Just between you and I  
You and me and the satellites  
I never believed you  
I only wanted to_

"Even though I played it off that I had this awesome summer, I didn't Luke, there are 82 letters in here, and they are all addressed to you. I wrote one a day I actually wrote one as soon as I got on the plane. When you told me you wanted to be with me before I left for the summer, I was scared. Scared of getting my heartbroken, scared of letting you in, so I put all of my feelings onto paper and the next thing you know I'm writing you a letter everyday but I never had the guts to send them." She says and I can feel the pain in her voice.

_Before all of this  
What did I miss?  
Do you ever get homesick?  
I can't get used to it  
I can't get used to it  
I'll never get used to it  
I'll never get used to it_

"I know I hurt you last time we were together, Brooke, but I'm not going to do that this time. There is no one else in the world that I want to be with; I need you in my life Brooke. I can't imagine my life without you." I say and I hope that she believes me.

"I can't imagine my life without you either, and when you announced to half of the senior class that you were the one for me, that's when it all clicked. I don't want to waste anymore time. I just want to be with you. I love you" She says and I see a small smile creep onto her lips.

_I'm under that night  
I'm under those same stars  
We're in a red car  
You asleep at my side  
Going in and out of the headlights_

"I love you too…. Pretty Girl." I say as I lean in to kiss her, and when our lips finally meet I know that it's all going to be ok, because I know that the only one kissing her will be me and the only one kissing me will be her. When she pulls away, I'm kind of confused because at this moment I don't want to stop kissing her.

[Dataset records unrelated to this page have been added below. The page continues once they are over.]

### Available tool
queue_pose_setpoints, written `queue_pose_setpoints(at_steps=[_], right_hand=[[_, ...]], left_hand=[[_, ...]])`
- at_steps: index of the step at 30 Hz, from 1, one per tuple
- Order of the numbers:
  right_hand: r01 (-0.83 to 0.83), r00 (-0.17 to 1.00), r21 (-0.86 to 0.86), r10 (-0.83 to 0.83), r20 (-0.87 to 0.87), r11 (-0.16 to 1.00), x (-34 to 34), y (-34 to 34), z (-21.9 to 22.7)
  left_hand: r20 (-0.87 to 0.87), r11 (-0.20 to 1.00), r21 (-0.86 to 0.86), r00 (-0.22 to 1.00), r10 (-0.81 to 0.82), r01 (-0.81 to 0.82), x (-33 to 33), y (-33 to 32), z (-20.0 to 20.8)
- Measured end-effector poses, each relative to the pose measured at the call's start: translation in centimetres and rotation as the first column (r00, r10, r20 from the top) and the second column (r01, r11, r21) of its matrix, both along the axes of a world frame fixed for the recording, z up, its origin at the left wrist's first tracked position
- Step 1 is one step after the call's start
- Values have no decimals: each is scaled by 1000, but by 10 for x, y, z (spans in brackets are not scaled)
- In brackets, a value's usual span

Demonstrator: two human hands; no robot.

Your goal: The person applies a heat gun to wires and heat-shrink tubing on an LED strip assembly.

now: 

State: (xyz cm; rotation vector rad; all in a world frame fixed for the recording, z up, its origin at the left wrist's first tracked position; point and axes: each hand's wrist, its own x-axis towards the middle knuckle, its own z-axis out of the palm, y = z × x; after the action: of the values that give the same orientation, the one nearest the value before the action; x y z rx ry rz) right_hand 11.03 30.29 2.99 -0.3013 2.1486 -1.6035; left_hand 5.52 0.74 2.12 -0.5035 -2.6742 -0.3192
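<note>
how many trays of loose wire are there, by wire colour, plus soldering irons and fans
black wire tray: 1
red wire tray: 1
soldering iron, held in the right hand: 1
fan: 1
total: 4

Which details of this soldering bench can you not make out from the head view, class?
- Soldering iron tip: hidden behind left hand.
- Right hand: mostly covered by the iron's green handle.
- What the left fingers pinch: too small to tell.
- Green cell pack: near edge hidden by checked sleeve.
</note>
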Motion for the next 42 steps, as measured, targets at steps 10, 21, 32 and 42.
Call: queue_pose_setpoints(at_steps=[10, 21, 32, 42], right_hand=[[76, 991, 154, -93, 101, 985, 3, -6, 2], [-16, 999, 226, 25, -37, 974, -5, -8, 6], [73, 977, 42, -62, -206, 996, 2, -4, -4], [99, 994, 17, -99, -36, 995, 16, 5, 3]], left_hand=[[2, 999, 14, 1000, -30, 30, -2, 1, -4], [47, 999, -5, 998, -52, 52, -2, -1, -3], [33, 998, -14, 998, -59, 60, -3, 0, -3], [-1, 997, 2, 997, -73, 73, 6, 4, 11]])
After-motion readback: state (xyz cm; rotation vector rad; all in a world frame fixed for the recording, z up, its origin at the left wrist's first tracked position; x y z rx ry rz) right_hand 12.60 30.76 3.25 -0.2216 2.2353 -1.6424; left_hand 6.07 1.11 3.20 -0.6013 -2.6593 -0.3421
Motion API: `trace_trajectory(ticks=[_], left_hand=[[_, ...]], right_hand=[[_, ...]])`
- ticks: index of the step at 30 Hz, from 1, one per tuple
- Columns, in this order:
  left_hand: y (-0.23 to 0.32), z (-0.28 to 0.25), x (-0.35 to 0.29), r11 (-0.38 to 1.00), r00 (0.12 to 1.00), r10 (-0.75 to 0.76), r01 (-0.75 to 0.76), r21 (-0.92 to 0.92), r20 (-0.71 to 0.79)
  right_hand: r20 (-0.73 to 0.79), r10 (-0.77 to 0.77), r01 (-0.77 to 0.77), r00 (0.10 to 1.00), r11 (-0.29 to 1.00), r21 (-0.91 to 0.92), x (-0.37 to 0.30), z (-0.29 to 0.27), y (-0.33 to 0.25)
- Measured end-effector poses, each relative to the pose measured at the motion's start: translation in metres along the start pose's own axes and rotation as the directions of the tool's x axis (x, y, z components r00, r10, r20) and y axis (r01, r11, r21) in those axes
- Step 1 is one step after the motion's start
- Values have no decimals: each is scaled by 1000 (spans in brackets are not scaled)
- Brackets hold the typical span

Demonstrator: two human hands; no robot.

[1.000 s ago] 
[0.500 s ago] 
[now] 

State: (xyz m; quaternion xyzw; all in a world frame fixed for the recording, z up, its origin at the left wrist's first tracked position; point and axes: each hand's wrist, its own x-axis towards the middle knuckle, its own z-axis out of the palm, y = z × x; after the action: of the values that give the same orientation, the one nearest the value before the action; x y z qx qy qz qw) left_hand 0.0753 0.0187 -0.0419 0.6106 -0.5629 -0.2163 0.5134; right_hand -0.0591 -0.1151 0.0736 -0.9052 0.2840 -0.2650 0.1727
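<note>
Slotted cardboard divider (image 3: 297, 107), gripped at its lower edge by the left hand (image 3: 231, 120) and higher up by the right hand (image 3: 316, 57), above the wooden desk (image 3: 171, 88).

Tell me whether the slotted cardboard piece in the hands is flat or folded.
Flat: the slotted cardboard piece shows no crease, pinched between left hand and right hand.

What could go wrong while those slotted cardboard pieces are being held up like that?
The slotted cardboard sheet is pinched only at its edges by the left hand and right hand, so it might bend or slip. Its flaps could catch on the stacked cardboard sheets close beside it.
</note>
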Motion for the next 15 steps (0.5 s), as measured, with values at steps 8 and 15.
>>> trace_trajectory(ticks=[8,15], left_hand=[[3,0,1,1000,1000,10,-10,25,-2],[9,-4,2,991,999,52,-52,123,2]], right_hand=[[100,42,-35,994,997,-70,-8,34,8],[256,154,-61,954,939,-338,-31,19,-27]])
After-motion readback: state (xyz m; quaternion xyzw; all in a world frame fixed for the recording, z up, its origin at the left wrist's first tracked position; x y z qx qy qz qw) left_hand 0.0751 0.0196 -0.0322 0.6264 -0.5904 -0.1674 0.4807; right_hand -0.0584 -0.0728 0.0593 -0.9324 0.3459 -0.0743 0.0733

"You know boyfriend you're going to have to tell everyone about your heart, including your mom and Whitey, and we are going to the doctor tomorrow to get you back on your medication, and don't even try to argue with me because there are no options, if you don't go then we don't go any farther." And as I see the fear in her eyes at the thought of something happening to me I want nothing more then to hold her in my arms where the world can't touch us.

"I know Pretty Girl, and I'm not going to lie and say that I'm not scared because I am, but as long as I have you by my side, I'm going to be ok, we're going to be ok." I say and I mean it with all of heart. I pull her back into my arms and just relish in the contentment of having her in my arms. You know people say that young love never lasts but in this moment I would tell every single one of those people that they don't know what they are talking about that love isn't about age, it's about finding a person that makes you want to be a better person and for me that is Brooke, My Pretty Girl, My Cheery, and once again My girlfriend.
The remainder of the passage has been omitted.